YOUR OBJECTIVE: Should pictures appear among the records, leave them out, and copy exactly only the lines from the first through the one with "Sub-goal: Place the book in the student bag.", inclusive.

INFORMATION GIVEN below:

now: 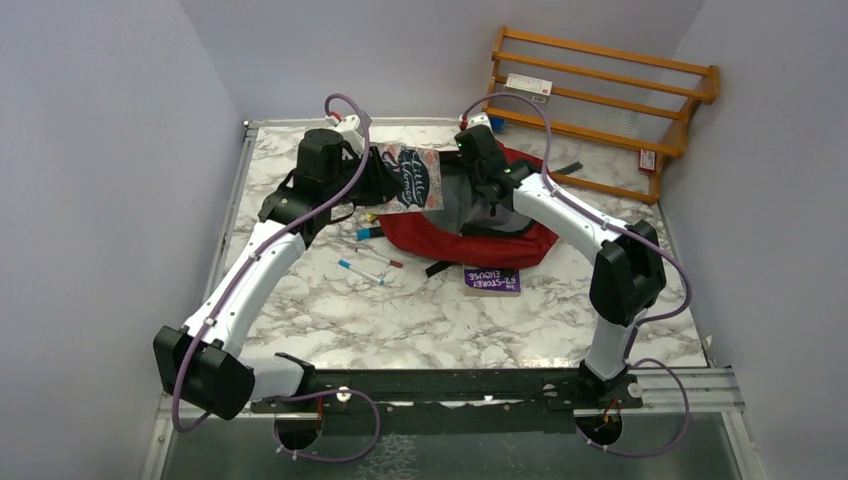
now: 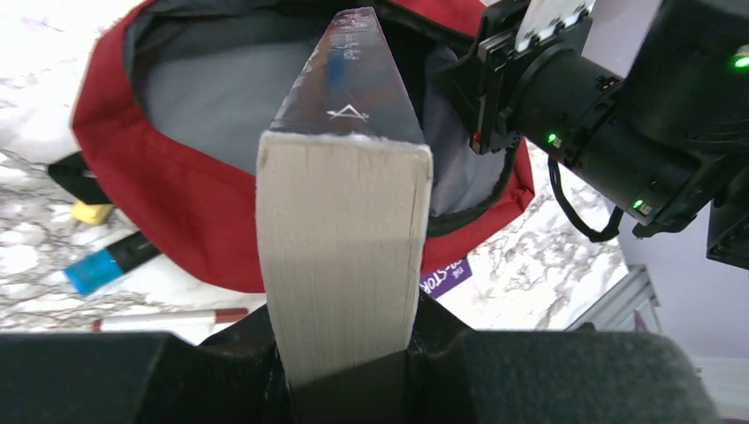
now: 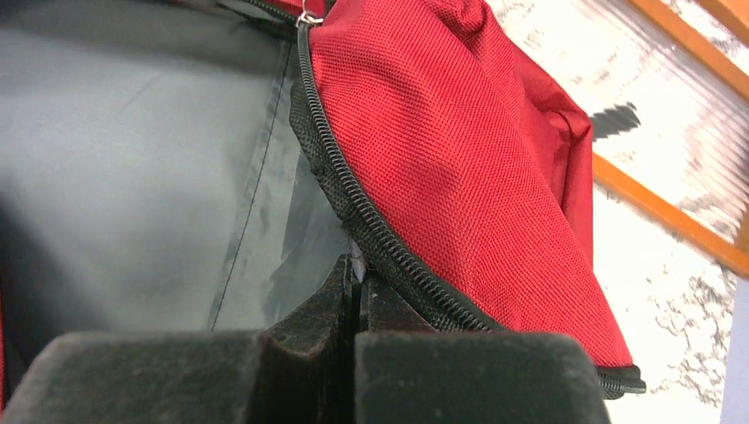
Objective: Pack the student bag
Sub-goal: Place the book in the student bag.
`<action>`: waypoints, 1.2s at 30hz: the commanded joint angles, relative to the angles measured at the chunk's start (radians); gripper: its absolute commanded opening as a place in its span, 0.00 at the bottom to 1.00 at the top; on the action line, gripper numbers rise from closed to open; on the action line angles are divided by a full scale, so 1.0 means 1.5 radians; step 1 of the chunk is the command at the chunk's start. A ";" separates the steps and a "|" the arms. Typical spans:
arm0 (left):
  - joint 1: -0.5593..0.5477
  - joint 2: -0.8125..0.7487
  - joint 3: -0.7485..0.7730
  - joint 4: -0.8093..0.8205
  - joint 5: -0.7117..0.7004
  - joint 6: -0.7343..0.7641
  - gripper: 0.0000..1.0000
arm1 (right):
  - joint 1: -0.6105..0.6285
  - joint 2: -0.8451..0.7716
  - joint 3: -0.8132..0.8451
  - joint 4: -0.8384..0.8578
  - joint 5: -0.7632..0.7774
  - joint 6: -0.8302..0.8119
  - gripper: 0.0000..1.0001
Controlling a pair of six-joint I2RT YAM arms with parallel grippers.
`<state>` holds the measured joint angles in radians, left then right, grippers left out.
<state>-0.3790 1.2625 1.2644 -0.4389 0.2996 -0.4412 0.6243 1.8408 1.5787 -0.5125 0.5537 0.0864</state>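
Dark red backpack (image 1: 500, 235) lying on the marble table (image 1: 400, 320), up toward 12 o'clock from the arm bases, mouth open so the grey lining (image 2: 212, 97) shows. The left gripper (image 2: 349, 353) is clamped on a thick paperback (image 2: 344, 230), page edge facing the wrist camera. The book hangs tilted over the opening on the bag's 9 o'clock side. The right gripper (image 3: 356, 274) has its fingers pressed together, pinching the edge of the opening right by the black zipper (image 3: 353, 203), on the far rim at about 12 o'clock. A purple book (image 1: 490, 280) lies flat at the bag's 6 o'clock, touching it or just beside it, can't tell which. Two pens (image 1: 360, 272) and a blue marker (image 1: 368, 233) sit around its 8 o'clock. A wooden rack (image 1: 600, 100) sits off at 1 o'clock, past the table edge
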 commanded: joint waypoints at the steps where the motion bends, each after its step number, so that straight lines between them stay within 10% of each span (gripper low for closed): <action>1: 0.002 0.005 -0.027 0.112 0.053 -0.080 0.00 | -0.027 -0.033 0.013 0.088 -0.074 -0.049 0.01; 36: -0.014 0.224 -0.124 0.494 0.157 -0.346 0.00 | -0.036 -0.038 0.027 0.181 -0.198 -0.068 0.01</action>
<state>-0.3916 1.5799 1.0760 0.1280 0.4759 -0.8963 0.5720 1.8061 1.5772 -0.3225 0.2974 -0.0170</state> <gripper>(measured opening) 0.278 0.019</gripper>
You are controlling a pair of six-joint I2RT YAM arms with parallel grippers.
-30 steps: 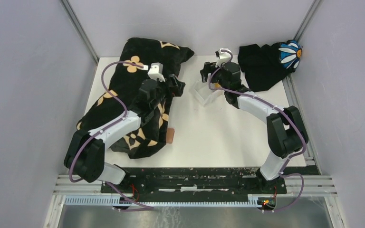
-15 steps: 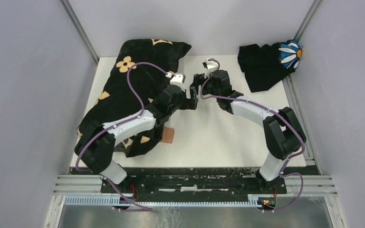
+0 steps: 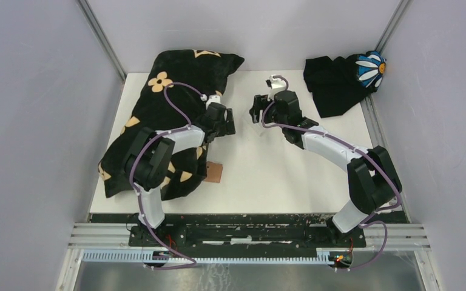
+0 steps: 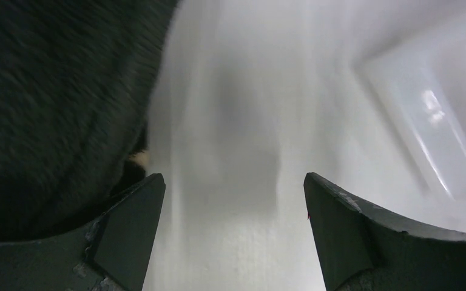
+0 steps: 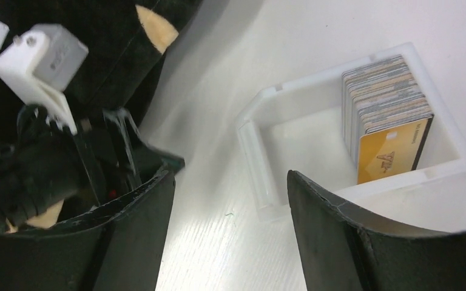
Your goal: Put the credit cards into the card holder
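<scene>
Nearest us, the tan card holder (image 3: 215, 173) lies on the table (image 3: 279, 176) against the black cloth (image 3: 176, 66). Farther out, our left gripper (image 4: 233, 200) and right gripper (image 5: 230, 194) hold their jaws spread wide, gripping nothing. Beyond them we see the credit cards (image 5: 388, 115) stacked upright in the white tray (image 5: 261, 163).

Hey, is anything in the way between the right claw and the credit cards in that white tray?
Nothing visible does. The open right claw hangs over the white tray, where the credit cards stand on edge, uncovered from above. Only the tray's own walls flank them.
</scene>
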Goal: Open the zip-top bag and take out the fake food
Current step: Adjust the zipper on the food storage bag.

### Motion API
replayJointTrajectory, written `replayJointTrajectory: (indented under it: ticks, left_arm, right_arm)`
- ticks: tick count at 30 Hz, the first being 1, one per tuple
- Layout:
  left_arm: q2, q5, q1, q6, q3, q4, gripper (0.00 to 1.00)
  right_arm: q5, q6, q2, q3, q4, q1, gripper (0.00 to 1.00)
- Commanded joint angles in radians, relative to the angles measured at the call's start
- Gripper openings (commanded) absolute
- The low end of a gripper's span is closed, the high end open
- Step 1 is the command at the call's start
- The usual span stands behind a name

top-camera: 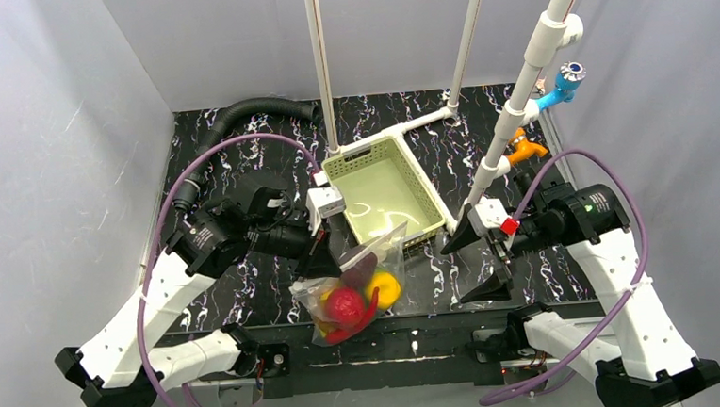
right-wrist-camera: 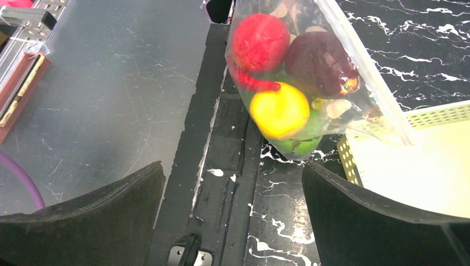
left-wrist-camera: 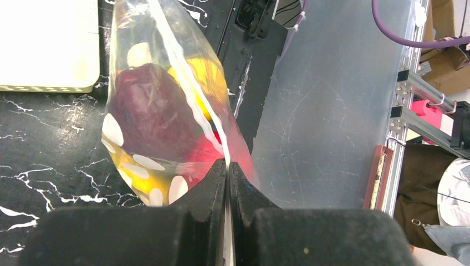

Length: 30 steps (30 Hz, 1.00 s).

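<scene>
Zip-top bag [top-camera: 385, 247], overhead centre, fake food [top-camera: 345, 305] inside, seal apparently closed. Left gripper [left-wrist-camera: 228, 166] pinches its top edge. Right gripper [right-wrist-camera: 231, 169], fingers spread, waits rightward, apart.

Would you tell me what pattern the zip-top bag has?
Off-white round dots on the zip-top bag; left wrist view.

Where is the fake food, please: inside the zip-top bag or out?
Inside: the fake food shows through the zip-top bag, pinched by the left gripper.
</scene>
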Motion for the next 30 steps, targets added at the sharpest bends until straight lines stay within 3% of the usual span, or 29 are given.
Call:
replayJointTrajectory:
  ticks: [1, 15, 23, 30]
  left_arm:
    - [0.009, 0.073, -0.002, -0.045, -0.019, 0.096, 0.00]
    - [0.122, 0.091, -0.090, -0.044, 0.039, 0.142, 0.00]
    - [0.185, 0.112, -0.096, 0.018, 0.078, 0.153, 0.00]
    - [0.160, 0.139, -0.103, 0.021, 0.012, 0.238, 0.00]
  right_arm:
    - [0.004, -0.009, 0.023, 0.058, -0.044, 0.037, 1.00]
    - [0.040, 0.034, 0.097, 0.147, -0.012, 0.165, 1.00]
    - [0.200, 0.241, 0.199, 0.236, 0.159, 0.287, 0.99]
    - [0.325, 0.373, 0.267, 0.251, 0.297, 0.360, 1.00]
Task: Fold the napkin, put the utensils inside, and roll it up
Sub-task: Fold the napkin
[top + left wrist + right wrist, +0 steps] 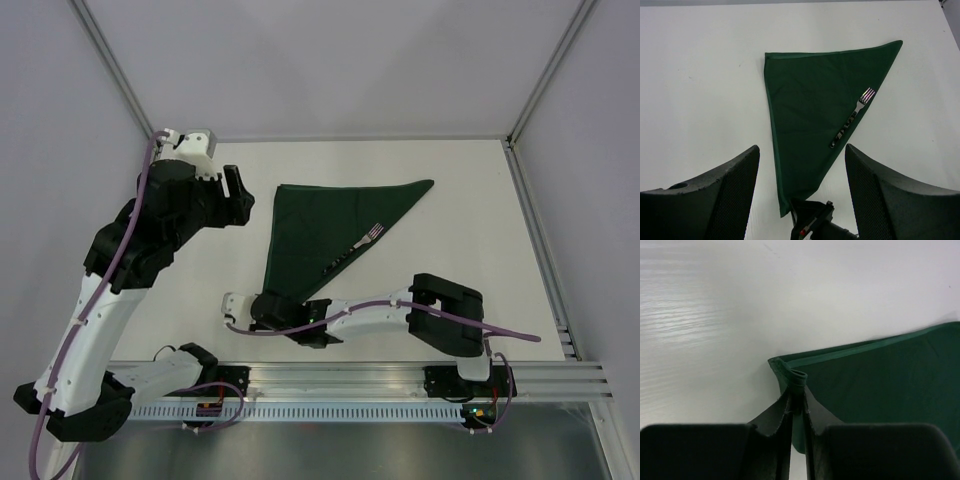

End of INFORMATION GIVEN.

RESULT OF THE EXERCISE:
now: 
now: 
now: 
Objective: Pack the student bag
Sub-goal: Place the book in the student bag.

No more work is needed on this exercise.